EXERCISE AIM
Output range, inclusive: from the line containing "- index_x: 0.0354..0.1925" to the line containing "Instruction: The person". Restate those lines from the data below word for word and only those.

RAW DATA
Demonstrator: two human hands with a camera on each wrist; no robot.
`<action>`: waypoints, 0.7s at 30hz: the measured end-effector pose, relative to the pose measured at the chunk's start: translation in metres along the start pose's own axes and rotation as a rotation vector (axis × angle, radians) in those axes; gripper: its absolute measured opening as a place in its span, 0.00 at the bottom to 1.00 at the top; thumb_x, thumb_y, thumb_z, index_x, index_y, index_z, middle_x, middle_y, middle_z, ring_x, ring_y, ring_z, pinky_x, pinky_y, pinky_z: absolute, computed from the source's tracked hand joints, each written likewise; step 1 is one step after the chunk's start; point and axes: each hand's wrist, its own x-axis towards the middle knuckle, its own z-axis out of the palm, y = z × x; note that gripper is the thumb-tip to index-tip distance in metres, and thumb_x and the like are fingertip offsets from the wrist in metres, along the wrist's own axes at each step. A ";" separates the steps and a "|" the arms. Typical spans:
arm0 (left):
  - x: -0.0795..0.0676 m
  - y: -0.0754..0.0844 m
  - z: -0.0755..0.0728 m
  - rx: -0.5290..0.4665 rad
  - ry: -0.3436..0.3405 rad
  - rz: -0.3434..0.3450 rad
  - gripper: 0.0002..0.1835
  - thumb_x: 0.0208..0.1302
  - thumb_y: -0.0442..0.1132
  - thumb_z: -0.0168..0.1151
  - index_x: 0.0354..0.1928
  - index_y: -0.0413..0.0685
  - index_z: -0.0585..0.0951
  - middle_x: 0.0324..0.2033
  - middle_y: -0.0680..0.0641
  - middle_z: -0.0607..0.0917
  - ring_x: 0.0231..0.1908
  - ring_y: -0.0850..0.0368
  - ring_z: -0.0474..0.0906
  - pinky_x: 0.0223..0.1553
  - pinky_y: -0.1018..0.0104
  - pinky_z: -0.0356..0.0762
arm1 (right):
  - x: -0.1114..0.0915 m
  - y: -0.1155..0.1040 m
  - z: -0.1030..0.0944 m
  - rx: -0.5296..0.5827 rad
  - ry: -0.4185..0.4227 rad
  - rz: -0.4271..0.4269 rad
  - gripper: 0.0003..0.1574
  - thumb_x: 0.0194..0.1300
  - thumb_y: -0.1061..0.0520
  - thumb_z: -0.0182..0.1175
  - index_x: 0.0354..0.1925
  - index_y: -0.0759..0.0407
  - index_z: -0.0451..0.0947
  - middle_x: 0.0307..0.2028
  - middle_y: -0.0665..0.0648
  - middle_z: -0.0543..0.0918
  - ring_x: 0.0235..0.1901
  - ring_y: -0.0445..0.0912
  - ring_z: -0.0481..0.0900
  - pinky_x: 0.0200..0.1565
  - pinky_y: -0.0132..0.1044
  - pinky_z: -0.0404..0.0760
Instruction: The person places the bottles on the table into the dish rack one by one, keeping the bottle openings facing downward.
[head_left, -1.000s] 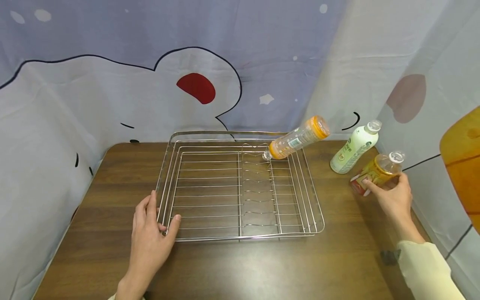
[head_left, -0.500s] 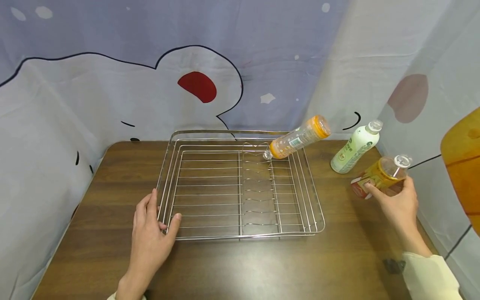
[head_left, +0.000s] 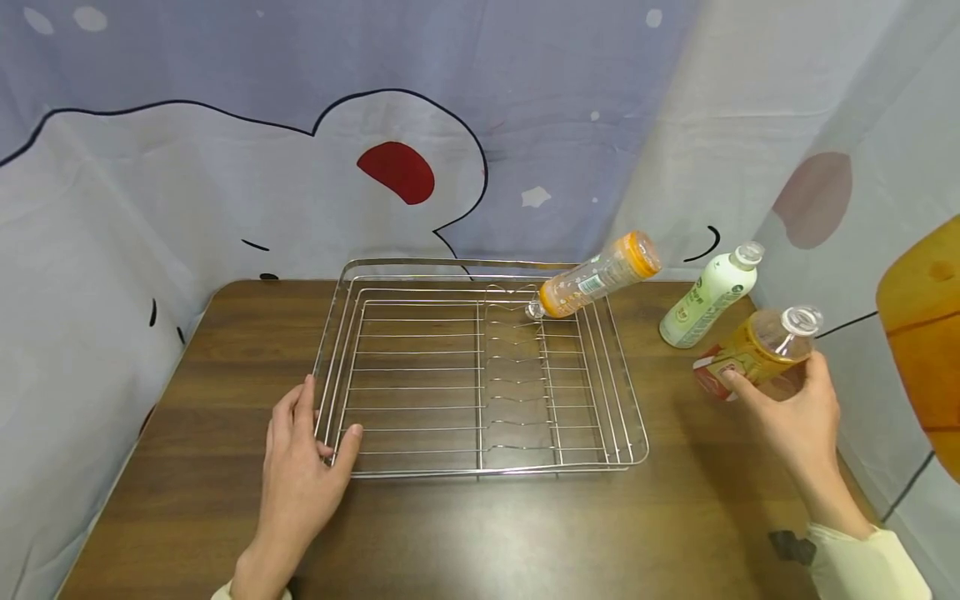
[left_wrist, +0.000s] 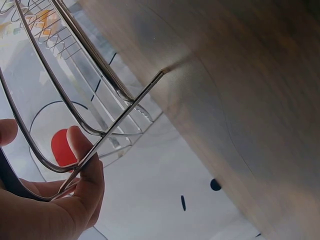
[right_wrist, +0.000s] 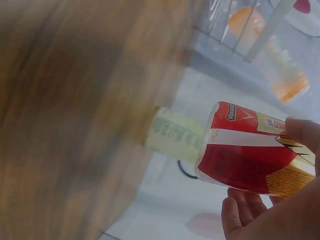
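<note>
My right hand [head_left: 798, 417] grips a clear plastic bottle [head_left: 757, 350] with a yellow and red label, thumb on its near side and fingers round the far side. The bottle is uncapped, mouth up, with its base raised off the table in the right wrist view. At the front left corner of a wire dish rack [head_left: 480, 473], my left hand [head_left: 303, 467] holds the frame, its fingers curled about the wires in the left wrist view. A clear bottle with orange bands [head_left: 596, 277] leans neck down in the rack's back right part.
A pale green bottle [head_left: 708, 296] stands uncapped on the wooden table [head_left: 525, 542], just behind the held bottle. A printed curtain [head_left: 225, 200] hangs close along the back and both sides. Wavy wires [head_left: 516, 400] run down the rack's right half.
My right hand has lifted the yellow and red bottle a little and drawn it slightly towards me. My left hand, the rack and the other bottles have stayed in place.
</note>
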 end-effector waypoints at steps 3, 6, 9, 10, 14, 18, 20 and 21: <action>0.000 0.000 0.000 0.005 0.001 0.004 0.47 0.73 0.41 0.71 0.86 0.33 0.60 0.74 0.30 0.68 0.39 0.42 0.85 0.48 0.40 0.79 | -0.005 -0.010 0.001 0.003 0.000 -0.047 0.49 0.61 0.56 0.84 0.75 0.48 0.72 0.53 0.32 0.76 0.54 0.27 0.74 0.59 0.23 0.72; 0.000 -0.001 0.000 0.010 0.003 0.012 0.47 0.73 0.41 0.71 0.86 0.33 0.60 0.74 0.29 0.68 0.38 0.44 0.85 0.47 0.40 0.80 | -0.010 -0.020 0.002 0.026 -0.009 -0.087 0.52 0.60 0.58 0.84 0.76 0.47 0.71 0.55 0.32 0.75 0.55 0.28 0.75 0.61 0.23 0.73; 0.000 -0.001 0.001 0.013 0.004 0.014 0.47 0.74 0.41 0.71 0.86 0.32 0.60 0.74 0.29 0.68 0.37 0.46 0.85 0.46 0.41 0.80 | -0.013 -0.028 0.005 0.048 -0.024 -0.119 0.54 0.59 0.60 0.84 0.77 0.45 0.69 0.57 0.33 0.76 0.57 0.29 0.75 0.63 0.23 0.73; 0.000 0.000 0.001 0.014 0.003 0.012 0.47 0.74 0.41 0.71 0.86 0.33 0.60 0.75 0.29 0.68 0.37 0.46 0.85 0.46 0.41 0.80 | -0.014 -0.031 0.005 0.051 -0.028 -0.132 0.55 0.59 0.61 0.84 0.77 0.45 0.68 0.58 0.35 0.76 0.57 0.29 0.75 0.63 0.23 0.73; 0.001 0.000 0.001 0.014 -0.001 0.006 0.47 0.74 0.41 0.71 0.86 0.32 0.60 0.75 0.29 0.68 0.36 0.49 0.85 0.45 0.43 0.81 | -0.019 -0.044 0.007 0.066 -0.041 -0.188 0.56 0.58 0.62 0.85 0.77 0.45 0.68 0.58 0.37 0.79 0.57 0.28 0.76 0.62 0.22 0.71; 0.000 0.001 0.001 0.012 -0.001 0.000 0.47 0.74 0.41 0.71 0.86 0.32 0.60 0.75 0.30 0.68 0.36 0.48 0.85 0.46 0.43 0.81 | -0.024 -0.059 0.010 0.098 -0.038 -0.288 0.55 0.54 0.66 0.85 0.74 0.48 0.72 0.56 0.33 0.80 0.56 0.29 0.77 0.61 0.22 0.71; 0.000 0.001 0.001 0.012 -0.002 -0.004 0.47 0.74 0.41 0.71 0.86 0.33 0.60 0.75 0.30 0.68 0.37 0.47 0.85 0.46 0.42 0.80 | -0.026 -0.066 0.012 0.101 -0.039 -0.344 0.53 0.51 0.68 0.85 0.73 0.52 0.74 0.54 0.31 0.80 0.55 0.29 0.78 0.60 0.23 0.70; 0.000 0.001 0.000 0.012 -0.003 -0.005 0.47 0.74 0.41 0.71 0.86 0.33 0.59 0.75 0.30 0.68 0.37 0.47 0.85 0.46 0.42 0.80 | -0.026 -0.070 0.014 0.099 -0.041 -0.370 0.53 0.50 0.69 0.85 0.72 0.54 0.75 0.54 0.30 0.80 0.54 0.29 0.78 0.60 0.24 0.70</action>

REPLY
  - index_x: 0.0354..0.1925
  - index_y: -0.0759..0.0407
  - index_z: -0.0451..0.0947
  - middle_x: 0.0307..0.2028
  - middle_y: -0.0665..0.0648
  - middle_z: -0.0543..0.0918
  - ring_x: 0.0235..0.1901
  - ring_y: -0.0445..0.0912
  - ring_z: -0.0481..0.0900
  - pinky_x: 0.0200..0.1565
  - pinky_y: -0.0132..0.1044
  - pinky_z: -0.0404..0.0760
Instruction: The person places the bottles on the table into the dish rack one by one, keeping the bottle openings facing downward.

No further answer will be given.